Try it:
I would like each line of the data that holds the word "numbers" copied out.

• • • • •

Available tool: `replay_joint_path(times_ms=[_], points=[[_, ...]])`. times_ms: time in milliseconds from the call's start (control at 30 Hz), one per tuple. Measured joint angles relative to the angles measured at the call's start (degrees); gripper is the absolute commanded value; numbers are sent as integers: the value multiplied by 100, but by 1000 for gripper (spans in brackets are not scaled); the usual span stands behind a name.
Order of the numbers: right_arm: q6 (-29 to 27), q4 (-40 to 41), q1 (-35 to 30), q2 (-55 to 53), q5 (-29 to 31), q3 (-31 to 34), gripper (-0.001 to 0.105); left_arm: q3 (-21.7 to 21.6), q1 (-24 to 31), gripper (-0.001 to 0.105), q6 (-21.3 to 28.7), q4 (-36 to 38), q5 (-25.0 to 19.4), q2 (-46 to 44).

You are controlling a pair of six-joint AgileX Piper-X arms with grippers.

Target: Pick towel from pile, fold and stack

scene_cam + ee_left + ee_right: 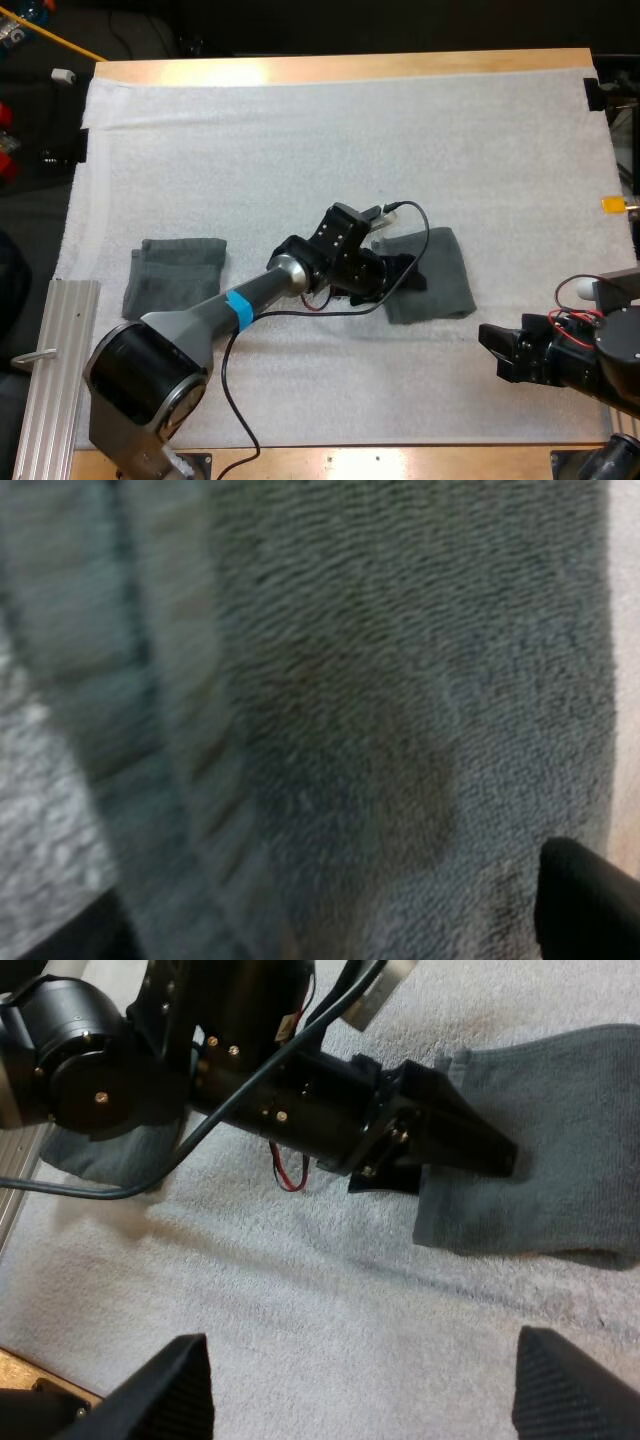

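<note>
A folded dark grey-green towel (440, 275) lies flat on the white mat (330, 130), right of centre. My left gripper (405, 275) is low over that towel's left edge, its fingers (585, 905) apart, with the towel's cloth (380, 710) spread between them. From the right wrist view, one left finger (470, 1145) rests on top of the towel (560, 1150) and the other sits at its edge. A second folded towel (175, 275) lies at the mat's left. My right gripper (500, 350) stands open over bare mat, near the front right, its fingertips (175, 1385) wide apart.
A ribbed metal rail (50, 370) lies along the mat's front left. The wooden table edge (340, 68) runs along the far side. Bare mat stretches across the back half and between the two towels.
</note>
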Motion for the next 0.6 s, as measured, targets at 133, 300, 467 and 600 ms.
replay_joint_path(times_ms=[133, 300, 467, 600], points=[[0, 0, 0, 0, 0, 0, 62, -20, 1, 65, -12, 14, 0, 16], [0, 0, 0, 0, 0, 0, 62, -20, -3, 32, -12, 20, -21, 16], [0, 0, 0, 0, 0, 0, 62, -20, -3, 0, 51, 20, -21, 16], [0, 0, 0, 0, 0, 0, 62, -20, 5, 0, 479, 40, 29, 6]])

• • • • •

Answer to this task:
Available tool: `replay_joint_path(times_ms=[_], points=[[_, ...]])`. times_ms: time in milliseconds from the call's start (control at 30 Hz), one per tuple. Measured joint angles relative to the angles measured at the call's start (degrees); gripper is the absolute commanded value; numbers are sent as integers: the value multiplied by 100, but by 1000 for gripper (spans in brackets are not scaled); the usual span stands behind a name.
Order of the numbers: right_arm: q6 (-29 to 27), q4 (-40 to 41), q1 (-35 to 30), q2 (-55 to 53), q5 (-29 to 31), q3 (-31 to 34), gripper (-0.001 to 0.105); left_arm: q3 (-21.7 to 21.6), q1 (-24 to 31), gripper (-0.001 to 0.105), q6 (-21.3 to 28.7), q4 (-36 to 38), q5 (-25.0 to 19.4), q2 (-46 to 44).

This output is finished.